Up to and including the line containing "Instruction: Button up", please reproduce the lines of the listing below, starting from the top.

[INFORMATION PROVIDED — start]

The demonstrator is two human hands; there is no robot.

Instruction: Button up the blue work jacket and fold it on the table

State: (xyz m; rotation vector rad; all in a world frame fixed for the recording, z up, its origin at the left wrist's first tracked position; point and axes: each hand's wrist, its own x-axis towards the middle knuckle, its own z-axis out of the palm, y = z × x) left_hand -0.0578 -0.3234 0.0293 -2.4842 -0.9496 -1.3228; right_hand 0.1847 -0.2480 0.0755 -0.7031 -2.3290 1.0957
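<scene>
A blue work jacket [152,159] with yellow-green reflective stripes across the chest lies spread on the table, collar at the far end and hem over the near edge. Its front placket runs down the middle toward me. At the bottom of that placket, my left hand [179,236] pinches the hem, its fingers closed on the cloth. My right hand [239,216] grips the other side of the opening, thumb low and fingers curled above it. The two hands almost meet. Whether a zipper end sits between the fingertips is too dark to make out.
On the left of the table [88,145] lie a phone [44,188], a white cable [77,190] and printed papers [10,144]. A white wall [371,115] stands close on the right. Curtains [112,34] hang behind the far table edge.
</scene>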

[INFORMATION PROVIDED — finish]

> _RESULT_
The demonstrator is two human hands; there is no robot.

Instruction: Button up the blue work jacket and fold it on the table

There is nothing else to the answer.